17) Yalan Makinesi

12 0 0
                                    

Sanırım bunu sormamı beklemiyordu ve birkaç saniye boyunca sadece yüzüme baktı ve "Ciddisin" Dedi.

Sadece kafamı onaylar şekilde salladım ve kapıya doğru ilerledim. Onu beklemeden koltuğa yerleştim. O da gelip yan tarafa yerleştiğinde kısa bir süre sessiz kaldı ardından "Ee ne izliyoruz?" Dedi.

Aslında hiç düşünmedim, film veya dizi izlemekten nefret eden bir yönüm var ve beş tane film say Tomris deseniz sayamam o derece alakasızım yani...

"Bilmiyorum sen seç" Dedim ve seçmesi için bekledim.
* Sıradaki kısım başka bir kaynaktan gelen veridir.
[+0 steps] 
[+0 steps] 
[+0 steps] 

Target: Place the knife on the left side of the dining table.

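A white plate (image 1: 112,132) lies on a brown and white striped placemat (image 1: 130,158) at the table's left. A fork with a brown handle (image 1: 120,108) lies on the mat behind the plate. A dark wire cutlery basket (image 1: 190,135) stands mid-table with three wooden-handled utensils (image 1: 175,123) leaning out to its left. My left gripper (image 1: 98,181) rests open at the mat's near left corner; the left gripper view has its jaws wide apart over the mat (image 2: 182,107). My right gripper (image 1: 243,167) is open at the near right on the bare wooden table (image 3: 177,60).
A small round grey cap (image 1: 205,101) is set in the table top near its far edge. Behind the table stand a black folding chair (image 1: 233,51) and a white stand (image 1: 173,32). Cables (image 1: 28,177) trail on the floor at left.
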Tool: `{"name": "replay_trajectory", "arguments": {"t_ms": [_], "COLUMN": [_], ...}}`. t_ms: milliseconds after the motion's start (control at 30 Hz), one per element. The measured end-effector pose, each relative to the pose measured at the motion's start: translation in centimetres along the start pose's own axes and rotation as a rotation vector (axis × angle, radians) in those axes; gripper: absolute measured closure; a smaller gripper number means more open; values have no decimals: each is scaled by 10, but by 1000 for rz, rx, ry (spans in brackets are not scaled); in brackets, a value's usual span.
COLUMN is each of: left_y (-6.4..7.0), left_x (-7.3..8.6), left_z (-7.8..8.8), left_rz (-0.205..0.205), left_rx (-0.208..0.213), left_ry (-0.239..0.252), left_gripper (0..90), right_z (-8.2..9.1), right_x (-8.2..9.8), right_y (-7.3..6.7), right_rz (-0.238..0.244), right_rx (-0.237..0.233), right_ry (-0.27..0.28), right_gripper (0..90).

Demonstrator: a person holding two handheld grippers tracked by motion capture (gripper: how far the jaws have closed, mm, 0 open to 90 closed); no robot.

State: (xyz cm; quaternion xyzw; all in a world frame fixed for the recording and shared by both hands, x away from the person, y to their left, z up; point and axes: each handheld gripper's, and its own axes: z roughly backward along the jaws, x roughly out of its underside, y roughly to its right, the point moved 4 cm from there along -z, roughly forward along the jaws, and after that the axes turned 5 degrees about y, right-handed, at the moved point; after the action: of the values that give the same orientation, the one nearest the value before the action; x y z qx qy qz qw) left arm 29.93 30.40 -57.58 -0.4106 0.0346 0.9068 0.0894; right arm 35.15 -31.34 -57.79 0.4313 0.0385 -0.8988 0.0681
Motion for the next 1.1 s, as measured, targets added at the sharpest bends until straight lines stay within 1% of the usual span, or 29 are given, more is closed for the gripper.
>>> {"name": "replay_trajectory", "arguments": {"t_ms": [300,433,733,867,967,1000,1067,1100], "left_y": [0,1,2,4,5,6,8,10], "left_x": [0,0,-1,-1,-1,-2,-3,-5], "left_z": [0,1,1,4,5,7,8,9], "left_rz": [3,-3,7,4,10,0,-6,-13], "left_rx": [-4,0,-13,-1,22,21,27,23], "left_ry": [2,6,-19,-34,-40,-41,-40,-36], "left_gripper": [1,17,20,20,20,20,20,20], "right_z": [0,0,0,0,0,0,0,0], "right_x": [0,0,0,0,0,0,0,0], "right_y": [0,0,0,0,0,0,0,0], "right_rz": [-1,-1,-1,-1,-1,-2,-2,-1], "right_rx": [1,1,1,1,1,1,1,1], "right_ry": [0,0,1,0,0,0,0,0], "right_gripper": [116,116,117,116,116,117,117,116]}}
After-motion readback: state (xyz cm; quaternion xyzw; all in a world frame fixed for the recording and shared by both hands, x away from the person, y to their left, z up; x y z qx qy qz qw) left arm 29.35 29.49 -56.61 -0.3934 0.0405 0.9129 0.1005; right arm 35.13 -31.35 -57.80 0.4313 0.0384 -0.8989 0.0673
Düşünüyor gibi görünüyordu sonra pes etmiş gibi yüzüme baktı "Hiçbir fikrim yok, pek film izleyen birisi değilim" dedi.

O zaman neden izliyoruz ki ikimiz de sevmiyorsak, zaten izlemeyi de düşünmüyordum. En fazla 10 dakika bakıp düşüncelere dalmak tercihimdi.

"Uyumsuz diye bir film var onu izleyelim mi?" Diye sordum. Geçenlerde görmüştüm ancak izleme gibi bir fırsatım olmamıştı.

"İkimiz arasındaki uyumsuzluğu anlatıyorsa kalsın."

"Saçmalama Noyan. Film kısaca şöyle bir dünya düşün ve orda her 16 yaşına giren çocuk beş topluluktan birini seçiyor. Baş karakterimiz Beatrice hangi topluluğa uygun olduğunu anlamak için bir teste giriyor ve uyumsuz olduğunu öğreniyor. Çok güzel bir filme benziyordu ancak izlemedim hadi izleyelim."

"Cidden ilgi çekici bir konusu var hadi izleyelim bende merak ettim şimdi"

Filmi açtım ve izlemeye başladık. Bazı yerlerde gereksiz tepkiler veriyordu ancak yine de bir şey demedim.

Filmin bitmesine çok az kalmıştı ve gözünü bile kırpmadan izliyordu. Bende beğenmiştim. Bu film fazlasıyla iyiydi, sanırım şuana kadar izlediğim en iyi film olabilir.

Film bittiğinde Noyan heycanla konuşmaya başladı "E bunun ikincisi, üçüncüsü yok mu ya? Cidden gerisini çok merak ettim ben uyuyamam gerisini izleyemezsem."

"Bir ara tek başına izlersin, şuan biraz sıkıldım ve daha iyi bir fikrin yoksa gidip planlar yapacağım."

"O zaman yalan makinesine bağlanalım ve birbirimize sorular soralım. Nasıl fikir ama? Harika biliyorum" dedi.

"Ne yani doğruları söyleyeceğime inanmıyor musun?" Dedim çünkü gerçekten bunu merak ediyordum.

"Hayır, ben sana güveniyorum ama sen bana güvenmezsin çünkü sürekli 'ben babama bile güvenmem' havasındasın. Tek sorun babana güveniyorsun." Dedi.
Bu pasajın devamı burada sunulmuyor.